Your instructions: Copy the first line of the material below and every later line through the line containing "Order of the", without any other output.

(Available data Opens)

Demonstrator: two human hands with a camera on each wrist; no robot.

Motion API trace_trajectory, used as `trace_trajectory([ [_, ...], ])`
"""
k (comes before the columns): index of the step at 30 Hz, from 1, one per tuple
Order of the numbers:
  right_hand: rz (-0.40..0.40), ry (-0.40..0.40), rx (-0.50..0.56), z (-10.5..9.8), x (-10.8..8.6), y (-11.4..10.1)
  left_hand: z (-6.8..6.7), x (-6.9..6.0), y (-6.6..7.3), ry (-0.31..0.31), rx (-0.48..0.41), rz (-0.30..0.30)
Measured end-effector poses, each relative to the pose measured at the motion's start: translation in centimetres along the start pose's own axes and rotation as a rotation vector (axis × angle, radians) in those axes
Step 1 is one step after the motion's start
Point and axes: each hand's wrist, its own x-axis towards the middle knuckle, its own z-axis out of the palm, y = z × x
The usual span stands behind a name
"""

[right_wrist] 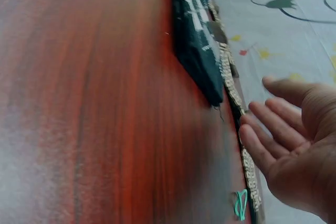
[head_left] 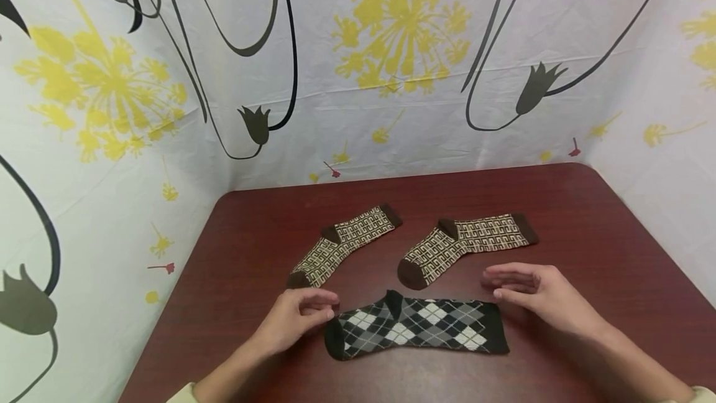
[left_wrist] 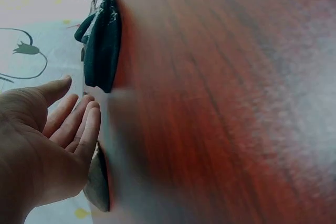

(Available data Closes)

Solution:
Demonstrator: two human hands with a camera on each wrist; no robot.

Motion API trace_trajectory, used as `trace_trajectory([ [_, ...], ])`
"""
k (comes before the columns): index of the step at 30 Hz, from 1, one per tuple
Order of the numbers:

This exercise has nothing more to it.